Nini half hummed, half cried into the phone and hung up. She hugged herself softly, trying to further calm down her hiccuping sobs. She felt completely powerless and simultaneously filled with a rage that surprised her. She wanted to take an axe to her own door, chip away at it like whomever did this was trying to chip away at the safety she had taken for granted up until this moment. 

Nini made it the rest of the way down the rest of the stairs and sunk into the couch, absentmindedly picking at the deep blue threads on the sections that had started to go bare. Her parents bought this couch when she was 7 - she remembered it clearly because she was so excited to be a helper and go to pick it out. They let Nini “test” all the couches in the showroom, subtly inching her towards the nicer sets they wanted. But Nini wanted this one. One of her moms, she doesn’t remember who anymore, made some comment about how it wasn’t the best couch, and she pouted and yelled out, “Of course it’s the best couch! it has room for one Nini and two mamas!” and that was that. 

A sudden knock at the window startled her out of her reverie. She looked up to see Ricky’s face, hair disheveled from sleep, full of concern.

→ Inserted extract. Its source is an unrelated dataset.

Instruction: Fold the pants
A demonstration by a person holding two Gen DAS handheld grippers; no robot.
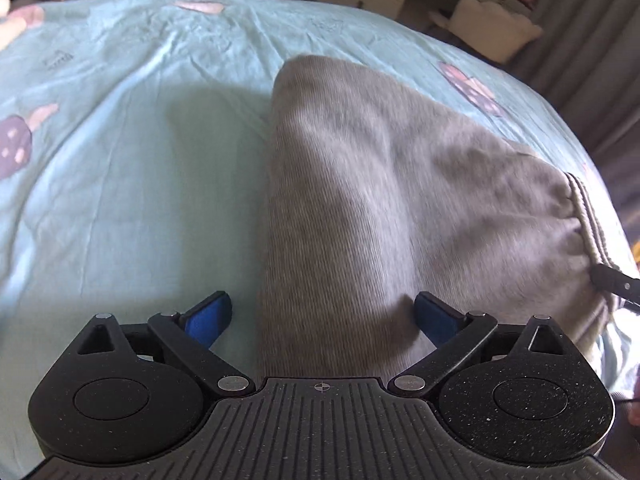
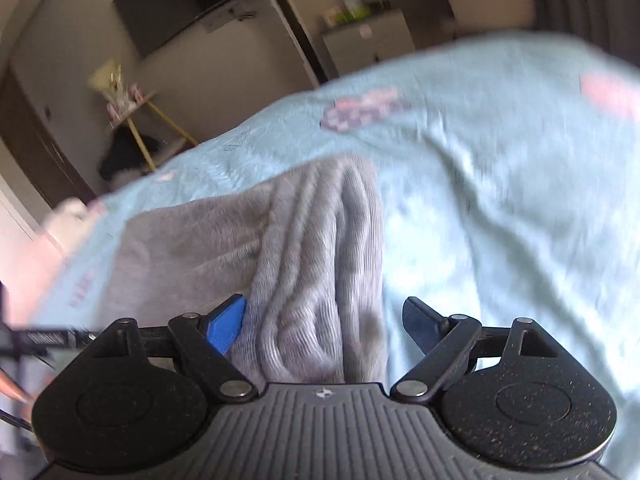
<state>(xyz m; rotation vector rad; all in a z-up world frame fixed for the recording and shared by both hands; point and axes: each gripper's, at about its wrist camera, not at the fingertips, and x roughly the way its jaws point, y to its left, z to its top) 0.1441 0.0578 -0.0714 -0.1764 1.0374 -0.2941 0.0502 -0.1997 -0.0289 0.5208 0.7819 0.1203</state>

He had a hoodie haphazardly thrown over pajama pants and an oversized shirt, which she knew really meant he had skipped the “getting dressed” part to get to her faster. Despite the tumult she was going through, she felt a burst of affection for the floppy-haired boy. 

Ricky pointed upwards, glancing back toward the front of her house. Nini silently interpreted his gestures as, “I can’t go through the front door right now, I’ll meet you in your room.” She nodded and turned to walk upstairs, knowing that Ricky would nimbly scale the trellis next to her window. He really was the Troy to her Gabriella. 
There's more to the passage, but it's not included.